Фанни покачала головой, взяла конверт и взвесила его на руке, явно не торопясь открывать, как будто ей было известно, что там, внутри. Еще минуту назад ее глаза отливали изумрудом, а сейчас они потускнели и погрустнели.
– Скажи-ка, Фанни, не ты ли, часом, подсунула мне эти фотки?
Мой вопрос, очевидно, подстегнул ее – она покорно извлекла снимки из конверта. Опустила глаза, взглянула на первые две фотографии и вернула мне конверт.
– Ты знаешь, что делать, Тома. Садись в самолет и возвращайся в свой Нью-Йорк.
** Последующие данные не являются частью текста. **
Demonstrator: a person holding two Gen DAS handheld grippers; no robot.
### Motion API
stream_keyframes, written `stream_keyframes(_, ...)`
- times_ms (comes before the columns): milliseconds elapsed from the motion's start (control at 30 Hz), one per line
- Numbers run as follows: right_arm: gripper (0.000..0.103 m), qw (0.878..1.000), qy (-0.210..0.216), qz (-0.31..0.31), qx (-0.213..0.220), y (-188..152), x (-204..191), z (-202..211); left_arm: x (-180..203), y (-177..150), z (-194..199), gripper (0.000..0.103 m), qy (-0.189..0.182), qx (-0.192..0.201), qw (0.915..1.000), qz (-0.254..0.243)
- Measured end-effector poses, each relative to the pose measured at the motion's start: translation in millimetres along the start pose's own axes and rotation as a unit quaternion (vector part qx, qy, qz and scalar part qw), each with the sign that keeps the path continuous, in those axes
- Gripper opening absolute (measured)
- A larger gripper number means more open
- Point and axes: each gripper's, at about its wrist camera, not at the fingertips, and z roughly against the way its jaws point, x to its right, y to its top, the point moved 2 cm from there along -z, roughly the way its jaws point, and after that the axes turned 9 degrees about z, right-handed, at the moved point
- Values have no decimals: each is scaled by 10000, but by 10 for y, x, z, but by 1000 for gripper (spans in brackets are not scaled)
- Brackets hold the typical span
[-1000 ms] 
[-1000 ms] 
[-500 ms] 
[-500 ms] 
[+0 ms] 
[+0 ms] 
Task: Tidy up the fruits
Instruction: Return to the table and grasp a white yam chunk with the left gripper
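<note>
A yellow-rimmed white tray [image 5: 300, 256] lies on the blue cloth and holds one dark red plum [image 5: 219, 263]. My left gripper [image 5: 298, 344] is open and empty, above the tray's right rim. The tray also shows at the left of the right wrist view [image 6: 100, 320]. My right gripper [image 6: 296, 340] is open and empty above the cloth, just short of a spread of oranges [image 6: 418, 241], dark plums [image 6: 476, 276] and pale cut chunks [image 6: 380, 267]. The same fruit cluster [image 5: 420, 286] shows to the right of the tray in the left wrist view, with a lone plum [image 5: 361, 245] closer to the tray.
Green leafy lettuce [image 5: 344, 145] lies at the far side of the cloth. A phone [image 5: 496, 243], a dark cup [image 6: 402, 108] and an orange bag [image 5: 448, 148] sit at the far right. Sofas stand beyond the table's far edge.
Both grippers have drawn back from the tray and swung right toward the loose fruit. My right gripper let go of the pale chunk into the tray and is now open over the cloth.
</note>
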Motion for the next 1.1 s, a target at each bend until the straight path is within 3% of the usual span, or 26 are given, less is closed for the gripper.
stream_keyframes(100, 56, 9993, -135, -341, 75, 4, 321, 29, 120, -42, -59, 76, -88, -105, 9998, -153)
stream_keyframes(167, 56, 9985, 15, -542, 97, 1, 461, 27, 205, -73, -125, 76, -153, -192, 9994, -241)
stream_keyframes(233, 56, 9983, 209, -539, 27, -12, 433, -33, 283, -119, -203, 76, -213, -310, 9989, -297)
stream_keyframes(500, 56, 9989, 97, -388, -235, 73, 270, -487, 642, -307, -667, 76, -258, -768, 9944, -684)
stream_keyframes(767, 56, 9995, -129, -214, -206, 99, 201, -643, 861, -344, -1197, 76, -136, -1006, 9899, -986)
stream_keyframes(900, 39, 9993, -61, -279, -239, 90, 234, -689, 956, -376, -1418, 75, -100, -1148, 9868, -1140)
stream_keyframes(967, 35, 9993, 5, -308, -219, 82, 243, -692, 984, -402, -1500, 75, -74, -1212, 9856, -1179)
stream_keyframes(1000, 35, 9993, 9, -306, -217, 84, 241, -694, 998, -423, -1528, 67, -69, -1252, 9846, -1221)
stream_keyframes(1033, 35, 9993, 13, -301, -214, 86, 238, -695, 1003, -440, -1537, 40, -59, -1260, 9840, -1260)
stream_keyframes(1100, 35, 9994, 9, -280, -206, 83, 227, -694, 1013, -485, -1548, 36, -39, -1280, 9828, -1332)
– И не надейся. Значит, это ты фотографировала, так?
– Да, я. Но это было двадцать пять лет назад.
– Зачем?
– Затем, что Винка меня попросила. – Она поправила бретельку майки и вытерла глаза рукой. – Понимаю, все это было давно, – вздохнула она, – только ты вспоминаешь то время по-своему, а я совсем по-другому.
– К чему ты клонишь?
– Смирись с правдой, Тома. В конце 1992 года с Винкой происходило неладное. Она стала несговорчивой и совершенно бесшабашной. Если помнишь, как раз тогда начинались все эти трансвечеринки, наркотики распространяли в лицее на каждом углу. И Винка была не последняя, кто на них подсел.
Что верно, то верно: я вспомнил, как обнаружил у нее в аптечке всякие успокоительные, снотворное, экстази и бензедрин.
– Как-то вечером, не то в октябре, не то в ноябре, Винка заявилась ко мне. И сказала, что спит с твоим отцом, а потом попросила проследить за ними и все сфотографировать. Она…
Ее откровения прервали шаги медсестры приемного отделения.
– Вот твоя сумочка, док! – бросила Дебби.
Фанни поблагодарила медсестру. Достала из сумочки сигареты с зажигалкой и положила ее рядом с собой на капот. Сумка была из плетеной белой и бежевой кожи, с замочком в форме змеиной головы, украшенной ониксовыми глазенками, в которых сквозила злая угроза.